O ardor no peito do santo de barro, pela possibilidade da queda de seu alto andor, traduz a essência do anjo caído que se regenera. Esfacelamento que leva à catação de cacos, moldagens novas através de um apalpar sui generis, bem traduzido no filme Ghost – do outro lado da vida. A exemplo, Lúcifer nunca foi tão ferino assim, tudo é farol ou farsa canalizada por dogmatismos. Tudo questão de ponto (luminoso ou trevoso) de vista, a depender dos mantenedores de sua própria ancoragem. Daí, veio a substância que passou a lumiescer na bunda de singelos vaga-lumes: luciferina (do latim lucifer, “que ilumina”), uma pigmentação emissora de luz natural. Pisca-piscas verdejantes.

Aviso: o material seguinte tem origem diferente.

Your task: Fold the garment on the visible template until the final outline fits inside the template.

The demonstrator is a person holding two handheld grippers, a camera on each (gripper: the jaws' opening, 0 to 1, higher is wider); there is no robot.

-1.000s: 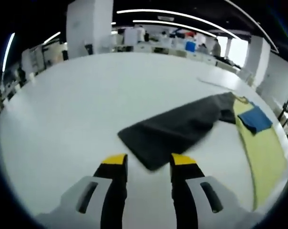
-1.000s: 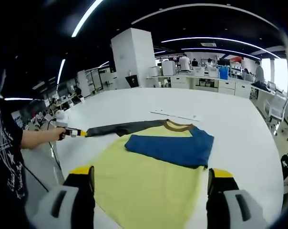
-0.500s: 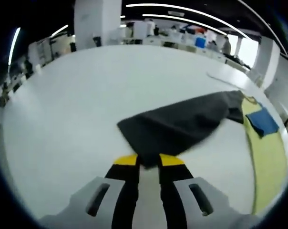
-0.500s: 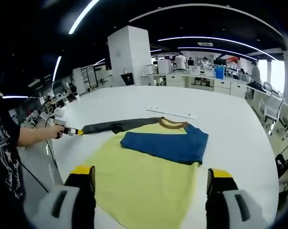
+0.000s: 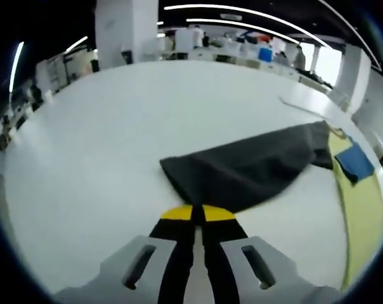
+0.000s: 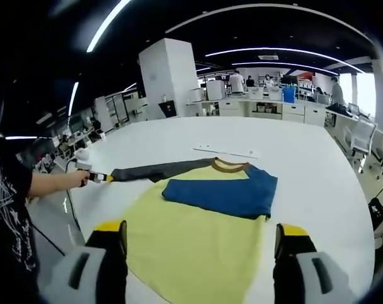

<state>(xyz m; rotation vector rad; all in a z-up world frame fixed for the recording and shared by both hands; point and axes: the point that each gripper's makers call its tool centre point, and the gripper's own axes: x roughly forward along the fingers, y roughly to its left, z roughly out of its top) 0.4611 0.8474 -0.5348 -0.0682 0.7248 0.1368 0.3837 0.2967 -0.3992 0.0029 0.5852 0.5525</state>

Só com desilusão parece mais capaz de se aproximar da visão de um quarto olho. Se houver, cabe na passagem de um inferno labiríntico em que me procuro com mais força e razão que antes, tudo pela certeza do paraíso à espreita. Oportunidade de focar e transcender no luto que se cumpre, comprimindo a verdade em porta estreita, entre arriscar e riscar um novo nome de dentro do peito. Em pulsação, ao leito, recebo o resultado desse eletrocardiograma da sorte: traço uma lista das expectativas paralisantes, cheia de altos e baixos. Montanha russansara. Ou fica ou se esvai. De tanto cair-se, levanta. Tontamente, apruma, arruma-se e sai.